Создатель должен быть двуполым, иначе процесс сотворения мира прекратился бы в самом начале. Тут заложена основа равноправия полов, как это ей прежде в голову не приходило! Если бы Миллисент принадлежала к ее кругу, Динни поделилась бы с ней своими мыслями, но она не могла быть с ней откровенной; в душе ругая себя за спесь, она сказала с привычной иронией:
- Ну, вы прямо бунтарь!
- Да уж тут забунтуешь, - возразила девушка.
- Вот мы и пришли к миссис Монт. У меня есть еще дела, я с вами расстанусь. Надеюсь, мы еще увидимся.
Динни протянула руку, Миллисент ее пожала.
- Хорошо мне было с вами, - сказала она от души. - Мне тоже. Желаю удачи!
Динни оставила девушку в холле, а сама отправилась на Окли-стрит; ей было не по себе, как всякому человеку, который остановился на полпути. Она прикоснулась к неведомому и отступила. Ее мысли и чувства напоминали ей веселое чириканье весенних птиц, которые еще не сложили своих песен. Эта девушка пробудила в ней какое-то новое для нее желание схватиться с жизнью врукопашную, но ни намеком не подсказала, как это сделать. Эх, если бы она могла влюбиться! Приятно знать, чего хочешь, как это знали с первого взгляда Джин и Хьюберт, как это знали, по их словам, Халлорсен и Алан Тасборо. А ее существование скорее похоже на театр теней, чем на действительность. Недовольная собой, она облокотилась на парапет над Темзой, следя за поднимающимся приливом. Верит ли она в бога? В каком-то смысле - да. Но в каком? Ей припомнилась фраза из дневника Хьюберта: "Всякий, кто верит, что попадет на небо, находится в куда более счастливом положении, чем я. Ведь ему сулят посмертную пенсию". Разве религия - это вера в загробное вознаграждение? Если так - какая пошлость! Надо верить в добро ради самого добра, потому что добро прекрасно, как цветок, как звездная ночь, как музыка. Дядя Хилери делает свое трудное дело, ибо просто не может иначе. А он верит в бога? Надо его спросить. У самого ее уха раздался голос:
- Динни!
Динни вздрогнула и обернулась, - перед ней, широко улыбаясь, стоял Алан Тасборо.
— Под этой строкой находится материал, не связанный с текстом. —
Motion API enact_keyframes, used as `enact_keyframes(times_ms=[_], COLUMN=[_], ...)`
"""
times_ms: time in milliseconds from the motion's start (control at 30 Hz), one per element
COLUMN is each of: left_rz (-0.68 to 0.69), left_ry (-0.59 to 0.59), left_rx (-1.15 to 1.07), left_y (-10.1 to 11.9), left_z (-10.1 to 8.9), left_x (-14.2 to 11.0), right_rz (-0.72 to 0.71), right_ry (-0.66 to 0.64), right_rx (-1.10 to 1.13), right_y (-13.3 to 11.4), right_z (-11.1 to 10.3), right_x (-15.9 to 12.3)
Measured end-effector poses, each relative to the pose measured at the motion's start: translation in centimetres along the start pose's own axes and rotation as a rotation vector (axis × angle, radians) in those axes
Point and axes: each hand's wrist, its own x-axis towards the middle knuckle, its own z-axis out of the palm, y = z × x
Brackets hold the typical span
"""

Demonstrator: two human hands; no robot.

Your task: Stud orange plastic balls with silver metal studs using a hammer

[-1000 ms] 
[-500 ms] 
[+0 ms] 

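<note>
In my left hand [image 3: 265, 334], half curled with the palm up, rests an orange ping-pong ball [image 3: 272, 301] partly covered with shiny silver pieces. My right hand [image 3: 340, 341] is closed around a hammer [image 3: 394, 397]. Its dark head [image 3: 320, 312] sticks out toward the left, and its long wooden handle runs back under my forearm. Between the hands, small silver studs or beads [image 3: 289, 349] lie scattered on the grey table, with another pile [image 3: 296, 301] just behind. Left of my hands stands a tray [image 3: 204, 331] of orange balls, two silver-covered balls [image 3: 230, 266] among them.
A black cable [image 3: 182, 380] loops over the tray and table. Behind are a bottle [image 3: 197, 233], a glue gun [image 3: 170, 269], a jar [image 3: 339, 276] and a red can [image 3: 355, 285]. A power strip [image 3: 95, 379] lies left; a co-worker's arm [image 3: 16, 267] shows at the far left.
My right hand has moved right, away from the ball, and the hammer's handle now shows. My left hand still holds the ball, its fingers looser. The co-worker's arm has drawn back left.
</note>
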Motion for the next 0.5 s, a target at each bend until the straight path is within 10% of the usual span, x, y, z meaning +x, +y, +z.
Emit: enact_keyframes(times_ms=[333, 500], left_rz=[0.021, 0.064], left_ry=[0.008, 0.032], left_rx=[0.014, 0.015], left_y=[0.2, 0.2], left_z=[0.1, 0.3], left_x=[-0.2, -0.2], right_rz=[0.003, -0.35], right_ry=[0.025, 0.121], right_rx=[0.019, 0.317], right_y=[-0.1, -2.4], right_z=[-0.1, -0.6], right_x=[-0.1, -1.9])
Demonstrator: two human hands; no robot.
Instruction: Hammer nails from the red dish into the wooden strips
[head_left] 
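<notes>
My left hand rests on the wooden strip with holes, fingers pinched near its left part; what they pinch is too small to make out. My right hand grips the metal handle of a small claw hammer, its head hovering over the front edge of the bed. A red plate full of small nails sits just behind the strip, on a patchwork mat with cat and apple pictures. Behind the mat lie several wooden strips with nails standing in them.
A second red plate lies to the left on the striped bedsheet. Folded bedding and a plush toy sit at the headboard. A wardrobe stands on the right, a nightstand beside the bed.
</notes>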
- Я был на Окли-стрит, справлялся о вас и о Джин; там мне сказали, что вы остановились у Монтов. Я пошел было туда и вдруг встречаю вас. Вот повезло!
- А я раздумываю, верю ли я в бога.
- Как странно! Я тоже!
- Что - тоже? Верю ли я или верите ли вы?
- По правде говоря, вы и я для меня - одно и то же.
- Вот как? Так как же мы, верим или нет?
- С грехом пополам.
- А вы слышали, что случилось на Окли-стрит?
- Нет.
- Капитан Ферз вернулся.
- Ах ты черт!
- Вот именно. Вы видели Диану?
- Нет; только горничную, - она была какая-то растерянная. А тот, бедняга, все еще не в своем уме?
- Ему лучше, но это так ужасно для Дианы.
- Надо бы ее оттуда убрать.
- Я перееду к ней, если она согласится, - сказала вдруг Динни.
- Ну, мне это совсем не нравится.
- Да уж чего хорошего, но я все-таки перееду.
- Почему? Она вам не такой уж близкий человек.
- Мне надоело бить баклуши.
Молодой Тасборо изумленно раскрыл глаза.
- Не понимаю.
- Вы не прячетесь за мамину юбку. Пора и мне начать жить самостоятельно.
- Тогда выходите за меня замуж.
- Ей-богу, Алан, я никогда не встречала человека с такой бедной фантазией.
- Лучше придумать что-нибудь одно, но стоящее, Динни двинулась дальше.
- Я иду на Окли-стрит.
Некоторое время они шли молча; наконец молодой Тасборо серьезно спросил:
- Что вас мучает, моя дорогая?
- Собственная натура; уж больно спокойно живу, никаких треволнений.
- Дайте мне волю, у вас будет их сколько угодно.
- Я говорю серьезно, Алан.
- Вот и отлично. Пока вы не станете серьезней, вы за меня замуж не выйдете. Но почему вам так не хватает синяков?
Динни пожала плечами.
- А помните у Лонгфелло: "Жизнь реальна, жизнь сурова".